The Confluent wire format prepends a 5-byte header to every serialized payload:

┌──────────┬────────────────────┬──────────────────┐
│ 0x00 (1B)│ Schema ID (4B, BE) │ Payload (N bytes)│
└──────────┴────────────────────┴──────────────────┘

Use encode_wire_format() and decode_wire_format():

use krafka::schema_registry::{encode_wire_format, decode_wire_format};

// Encoding: prepend wire format header to serialized data
let avro_bytes: Vec<u8> = serialize_with_avro(&my_record);
let framed = encode_wire_format(schema_id, &avro_bytes);
// framed is ready to use as a Kafka record value

// Decoding: strip the header to get schema ID + raw payload
let (schema_id, payload) = decode_wire_format(&record.value.unwrap())?;
// Use schema_id to look up the schema, then deserialize payload

You can also detect wire format before dispatching to Confluent/Glue-specific decoders:

use krafka::schema_registry::{detect_wire_format, DetectedWireFormat};

match detect_wire_format(data) {
    DetectedWireFormat::Confluent { schema_id, payload_offset } => {
        // route to Confluent registry
    }
    DetectedWireFormat::Glue { version_id, payload_offset } => {
        // route to Glue registry
    }
    DetectedWireFormat::InvalidConfluent | DetectedWireFormat::InvalidGlue => {
        // reject malformed framed data
    }
    DetectedWireFormat::Unknown | _ => {
        // passthrough or custom handling
    }
}

Zero-Copy Decoding with `Bytes`

When working with Bytes values (e.g., from CompactedTable), use decode_wire_format_bytes() for zero-copy slicing — the returned payload shares the same backing allocation:

use krafka::schema_registry::decode_wire_format_bytes;

// value is &Bytes from CompactedTable::get()
let (schema_id, payload) = decode_wire_format_bytes(value)?;
// payload is a Bytes slice — no copy, no allocation

Subject Name Strategies

A subject determines where a schema is registered and looked up in the registry. Krafka supports three strategies matching the Confluent conventions:

Strategy	Subject format	Best for
`TopicName` (default)	`{topic}-key` / `{topic}-value`	One schema per topic
`RecordName`	`{record_name}`	Same type across multiple topics
`TopicRecordName`	`{topic}-{record_name}`	Per-topic evolution of shared types

use krafka::schema_registry::SubjectNameStrategy;

let strategy = SubjectNameStrategy::TopicName;
let subject = strategy.subject_name("orders", None, false)?;
assert_eq!(subject, "orders-value");

let strategy = SubjectNameStrategy::RecordName;
let subject = strategy.subject_name("orders", Some("com.example.Order"), false)?;
assert_eq!(subject, "com.example.Order");

Compatible Registries

The ConfluentSchemaRegistry HTTP client uses the standard Confluent REST API and works with any registry that implements it:

Registry	Notes
Confluent Schema Registry	The reference implementation
Karapace (Aiven, Apache 2.0)	Drop-in replacement; compatible with Confluent SR API level 6.1.1
Apicurio Registry (Red Hat, Apache 2.0)	Enable its Confluent-compatible API mode

No code changes are needed — just point ConfluentSchemaRegistry at the compatible URL.

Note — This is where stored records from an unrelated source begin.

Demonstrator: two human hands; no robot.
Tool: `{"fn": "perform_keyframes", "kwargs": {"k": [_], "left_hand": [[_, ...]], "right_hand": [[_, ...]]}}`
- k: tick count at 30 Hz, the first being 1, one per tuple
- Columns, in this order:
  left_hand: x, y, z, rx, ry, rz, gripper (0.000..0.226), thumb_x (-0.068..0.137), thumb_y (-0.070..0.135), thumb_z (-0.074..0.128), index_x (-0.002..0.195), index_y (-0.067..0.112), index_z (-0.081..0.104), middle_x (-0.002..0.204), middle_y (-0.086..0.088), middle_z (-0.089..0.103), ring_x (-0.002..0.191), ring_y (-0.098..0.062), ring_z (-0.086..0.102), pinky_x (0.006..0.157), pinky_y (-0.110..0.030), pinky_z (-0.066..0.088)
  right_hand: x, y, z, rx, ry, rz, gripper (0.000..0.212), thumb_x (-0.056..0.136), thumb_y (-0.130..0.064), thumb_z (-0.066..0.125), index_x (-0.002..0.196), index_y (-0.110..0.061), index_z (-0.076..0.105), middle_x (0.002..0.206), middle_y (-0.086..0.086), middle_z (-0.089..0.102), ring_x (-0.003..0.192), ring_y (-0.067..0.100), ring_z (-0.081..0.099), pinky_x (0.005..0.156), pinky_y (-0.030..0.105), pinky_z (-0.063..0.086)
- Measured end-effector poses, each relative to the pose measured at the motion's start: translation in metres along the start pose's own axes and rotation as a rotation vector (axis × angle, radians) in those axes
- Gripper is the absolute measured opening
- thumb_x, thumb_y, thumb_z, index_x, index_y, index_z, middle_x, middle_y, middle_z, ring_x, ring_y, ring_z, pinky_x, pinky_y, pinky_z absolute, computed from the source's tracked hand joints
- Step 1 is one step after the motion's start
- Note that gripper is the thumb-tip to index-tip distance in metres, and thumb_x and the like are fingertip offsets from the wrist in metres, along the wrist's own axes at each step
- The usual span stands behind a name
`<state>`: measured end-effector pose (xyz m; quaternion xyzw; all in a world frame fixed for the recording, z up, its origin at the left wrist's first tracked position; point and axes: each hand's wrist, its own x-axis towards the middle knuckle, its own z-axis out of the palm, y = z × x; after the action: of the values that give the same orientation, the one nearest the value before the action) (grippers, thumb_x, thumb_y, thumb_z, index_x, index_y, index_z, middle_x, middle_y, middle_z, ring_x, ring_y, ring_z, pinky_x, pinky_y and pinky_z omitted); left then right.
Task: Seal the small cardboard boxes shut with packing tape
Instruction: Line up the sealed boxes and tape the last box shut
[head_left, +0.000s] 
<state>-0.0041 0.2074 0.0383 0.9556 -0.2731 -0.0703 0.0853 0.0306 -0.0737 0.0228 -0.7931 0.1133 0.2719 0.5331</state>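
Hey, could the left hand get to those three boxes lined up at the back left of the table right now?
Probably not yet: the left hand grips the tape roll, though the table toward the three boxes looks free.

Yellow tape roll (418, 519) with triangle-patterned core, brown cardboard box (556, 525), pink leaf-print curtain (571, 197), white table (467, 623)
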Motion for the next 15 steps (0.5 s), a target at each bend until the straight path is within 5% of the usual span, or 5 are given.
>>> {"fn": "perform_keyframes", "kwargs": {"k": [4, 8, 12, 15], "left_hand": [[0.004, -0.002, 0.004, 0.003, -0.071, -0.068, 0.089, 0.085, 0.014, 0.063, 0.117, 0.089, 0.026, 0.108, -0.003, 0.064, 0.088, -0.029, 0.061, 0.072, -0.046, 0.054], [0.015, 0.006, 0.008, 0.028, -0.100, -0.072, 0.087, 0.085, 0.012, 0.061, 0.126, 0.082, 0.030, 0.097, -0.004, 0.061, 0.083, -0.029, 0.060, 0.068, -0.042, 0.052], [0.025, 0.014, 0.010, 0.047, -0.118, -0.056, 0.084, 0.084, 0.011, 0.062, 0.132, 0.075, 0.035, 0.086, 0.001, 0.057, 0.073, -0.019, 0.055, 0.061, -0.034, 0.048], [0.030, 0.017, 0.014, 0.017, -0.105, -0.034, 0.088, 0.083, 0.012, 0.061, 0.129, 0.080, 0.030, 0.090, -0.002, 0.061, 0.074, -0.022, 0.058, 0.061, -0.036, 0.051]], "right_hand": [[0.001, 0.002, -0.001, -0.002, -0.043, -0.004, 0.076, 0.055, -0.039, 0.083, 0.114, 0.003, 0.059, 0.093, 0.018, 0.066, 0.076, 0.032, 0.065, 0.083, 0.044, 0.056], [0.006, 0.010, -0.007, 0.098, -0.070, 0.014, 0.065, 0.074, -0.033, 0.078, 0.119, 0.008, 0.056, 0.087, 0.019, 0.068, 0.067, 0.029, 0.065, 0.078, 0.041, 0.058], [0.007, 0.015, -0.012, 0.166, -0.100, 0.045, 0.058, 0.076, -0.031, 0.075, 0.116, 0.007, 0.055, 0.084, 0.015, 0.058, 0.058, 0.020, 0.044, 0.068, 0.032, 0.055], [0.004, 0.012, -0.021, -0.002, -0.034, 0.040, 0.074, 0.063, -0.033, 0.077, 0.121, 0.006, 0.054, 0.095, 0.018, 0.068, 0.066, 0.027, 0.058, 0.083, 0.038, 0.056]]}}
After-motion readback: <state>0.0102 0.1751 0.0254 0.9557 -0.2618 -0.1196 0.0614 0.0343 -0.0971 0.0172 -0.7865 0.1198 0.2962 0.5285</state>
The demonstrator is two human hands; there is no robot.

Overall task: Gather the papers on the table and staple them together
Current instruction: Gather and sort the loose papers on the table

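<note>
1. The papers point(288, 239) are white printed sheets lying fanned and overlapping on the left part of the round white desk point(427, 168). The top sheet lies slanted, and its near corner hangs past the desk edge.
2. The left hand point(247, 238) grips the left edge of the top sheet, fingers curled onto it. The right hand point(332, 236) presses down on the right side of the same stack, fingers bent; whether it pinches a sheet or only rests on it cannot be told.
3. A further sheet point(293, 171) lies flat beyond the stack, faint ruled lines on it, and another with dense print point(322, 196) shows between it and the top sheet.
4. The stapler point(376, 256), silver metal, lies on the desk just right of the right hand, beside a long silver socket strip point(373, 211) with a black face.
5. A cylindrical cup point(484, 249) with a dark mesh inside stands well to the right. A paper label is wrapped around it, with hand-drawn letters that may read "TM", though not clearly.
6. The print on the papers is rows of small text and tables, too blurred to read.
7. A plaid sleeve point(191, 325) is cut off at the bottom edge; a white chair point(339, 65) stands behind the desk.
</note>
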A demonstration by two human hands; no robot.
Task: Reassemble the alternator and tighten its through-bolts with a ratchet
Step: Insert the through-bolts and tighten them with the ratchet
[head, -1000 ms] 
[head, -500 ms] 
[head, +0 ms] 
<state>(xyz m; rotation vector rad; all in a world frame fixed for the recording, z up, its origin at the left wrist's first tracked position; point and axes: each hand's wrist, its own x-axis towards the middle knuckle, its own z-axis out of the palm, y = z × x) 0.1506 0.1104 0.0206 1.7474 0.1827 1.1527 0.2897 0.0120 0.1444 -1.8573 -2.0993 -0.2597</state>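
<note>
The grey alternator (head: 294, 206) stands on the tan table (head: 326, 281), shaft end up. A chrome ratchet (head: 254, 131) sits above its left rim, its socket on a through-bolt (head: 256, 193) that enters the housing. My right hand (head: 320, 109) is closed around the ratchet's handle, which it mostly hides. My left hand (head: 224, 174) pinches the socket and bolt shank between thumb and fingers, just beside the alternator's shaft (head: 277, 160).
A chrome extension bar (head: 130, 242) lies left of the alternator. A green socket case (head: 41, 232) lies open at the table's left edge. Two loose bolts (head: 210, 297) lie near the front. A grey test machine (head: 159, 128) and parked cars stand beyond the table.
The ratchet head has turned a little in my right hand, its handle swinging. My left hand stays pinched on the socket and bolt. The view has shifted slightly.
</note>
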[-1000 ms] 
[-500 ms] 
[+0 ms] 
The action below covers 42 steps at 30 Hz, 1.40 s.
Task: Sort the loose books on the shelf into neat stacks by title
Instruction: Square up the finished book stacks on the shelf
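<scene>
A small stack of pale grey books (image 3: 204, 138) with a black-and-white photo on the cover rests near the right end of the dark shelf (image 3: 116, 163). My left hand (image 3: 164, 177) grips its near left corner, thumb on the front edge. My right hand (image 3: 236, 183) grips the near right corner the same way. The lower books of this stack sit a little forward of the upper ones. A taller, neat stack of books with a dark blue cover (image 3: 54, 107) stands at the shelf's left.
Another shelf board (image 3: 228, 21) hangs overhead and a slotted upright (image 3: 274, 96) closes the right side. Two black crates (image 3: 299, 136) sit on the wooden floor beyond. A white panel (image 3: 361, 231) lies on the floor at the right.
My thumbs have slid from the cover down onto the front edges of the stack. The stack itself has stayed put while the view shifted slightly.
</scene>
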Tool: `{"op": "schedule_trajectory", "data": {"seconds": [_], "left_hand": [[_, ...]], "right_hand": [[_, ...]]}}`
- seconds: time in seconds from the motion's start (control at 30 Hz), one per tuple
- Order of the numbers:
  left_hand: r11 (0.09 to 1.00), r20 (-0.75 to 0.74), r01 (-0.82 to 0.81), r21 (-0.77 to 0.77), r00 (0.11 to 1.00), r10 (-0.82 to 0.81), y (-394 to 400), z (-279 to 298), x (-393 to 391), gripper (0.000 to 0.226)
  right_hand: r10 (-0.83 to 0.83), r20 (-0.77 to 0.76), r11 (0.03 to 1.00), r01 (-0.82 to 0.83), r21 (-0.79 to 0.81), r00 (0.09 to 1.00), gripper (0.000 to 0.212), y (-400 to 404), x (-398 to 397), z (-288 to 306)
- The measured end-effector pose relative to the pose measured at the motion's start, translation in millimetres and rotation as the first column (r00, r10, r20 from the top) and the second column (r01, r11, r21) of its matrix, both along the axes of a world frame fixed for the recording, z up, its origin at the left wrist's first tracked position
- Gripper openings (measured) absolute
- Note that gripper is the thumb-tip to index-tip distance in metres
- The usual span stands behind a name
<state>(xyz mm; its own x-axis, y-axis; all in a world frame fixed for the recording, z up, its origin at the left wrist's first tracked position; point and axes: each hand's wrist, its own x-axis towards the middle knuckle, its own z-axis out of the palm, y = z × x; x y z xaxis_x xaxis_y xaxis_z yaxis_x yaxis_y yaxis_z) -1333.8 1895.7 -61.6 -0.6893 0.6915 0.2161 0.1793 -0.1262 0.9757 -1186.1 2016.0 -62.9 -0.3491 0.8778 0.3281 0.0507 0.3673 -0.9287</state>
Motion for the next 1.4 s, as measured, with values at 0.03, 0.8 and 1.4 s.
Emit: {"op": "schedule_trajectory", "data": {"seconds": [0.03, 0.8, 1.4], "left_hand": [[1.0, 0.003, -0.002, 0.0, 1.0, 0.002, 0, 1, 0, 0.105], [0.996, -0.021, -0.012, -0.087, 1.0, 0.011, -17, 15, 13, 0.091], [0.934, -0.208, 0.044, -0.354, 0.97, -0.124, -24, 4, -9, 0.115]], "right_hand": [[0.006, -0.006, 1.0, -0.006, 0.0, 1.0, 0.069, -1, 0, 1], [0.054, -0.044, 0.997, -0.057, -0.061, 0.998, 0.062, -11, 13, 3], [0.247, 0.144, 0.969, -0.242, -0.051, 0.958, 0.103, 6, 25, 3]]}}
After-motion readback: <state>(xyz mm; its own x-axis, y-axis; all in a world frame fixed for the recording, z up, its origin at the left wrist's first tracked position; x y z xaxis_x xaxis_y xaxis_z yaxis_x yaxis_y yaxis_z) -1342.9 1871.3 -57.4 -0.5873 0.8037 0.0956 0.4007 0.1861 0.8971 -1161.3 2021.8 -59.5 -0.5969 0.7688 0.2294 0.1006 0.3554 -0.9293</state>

For AWS environments, the AwsGlueSchemaRegistry SDK client communicates with the AWS Glue Schema Registry via the AWS SDK.

Schema Registry Client Trait

The SchemaRegistryClient trait allows pluggable registry backends:

use krafka::schema_registry::{SchemaRegistryClient, Schema, SchemaId, SchemaType, SchemaVersion, SchemaReference};
use krafka::error::Result;

struct MyRegistry { /* ... */ }

impl SchemaRegistryClient for MyRegistry {
    async fn get_schema_by_id(&self, id: SchemaId) -> Result<Schema> {
        // Fetch from your registry backend
        Ok(Schema::new(id, SchemaType::Avro, r#"{"type":"string"}"#))
    }

    async fn get_latest_schema(&self, subject: &str) -> Result<Schema> {
        // Fetch the schema for the latest version of `subject`
        todo!()
    }

    async fn get_schema_by_version(&self, subject: &str, version: SchemaVersion) -> Result<Schema> {
        // Fetch the schema for a specific version of `subject`
        todo!()
    }

    async fn register_schema(
        &self,
        subject: &str,
        schema: &str,
        schema_type: SchemaType,
        references: &[SchemaReference],
    ) -> Result<SchemaId> {
        // Register the schema and return its assigned ID
        todo!()
    }
}

Caching

CachedSchemaRegistry wraps any SchemaRegistryClient with an in-memory ID-to-schema cache. Schema IDs are immutable in the registry, so cached entries never expire unless you opt into bounded eviction with with_max_entries(). Concurrent cold misses for the same schema ID are also coalesced, so only one upstream request runs per ID at a time:

use krafka::schema_registry::CachedSchemaRegistry;

let cached = CachedSchemaRegistry::new(my_registry);

// First call fetches from the registry
let schema = cached.get_schema_by_id(1).await?;

// Second call is served from cache (no network request)
let same = cached.get_schema_by_id(1).await?;

// get_latest_schema always forwards but populates the ID cache
let latest = cached.get_latest_schema("orders-value").await?;
let by_id = cached.get_schema_by_id(latest.id).await?; // cache hit

// Inspect or clear the cache
println!("Cached schemas: {}", cached.cache_len());
cached.clear_cache();

// Invalidate one entry or all entries
cached.invalidate(1);
cached.invalidate_all();

// Optional: pre-warm immutable IDs at startup
cached.warm_cache(&[1, 2, 3]).await?;

// Optional: bound cache growth by evicting the oldest inserted IDs
let bounded = CachedSchemaRegistry::with_max_entries(other_registry, 1024);

CachedSchemaRegistry and CachedGlueSchemaRegistry also provide inherent async methods with the same names as their client traits for ergonomic calls on concrete cached types.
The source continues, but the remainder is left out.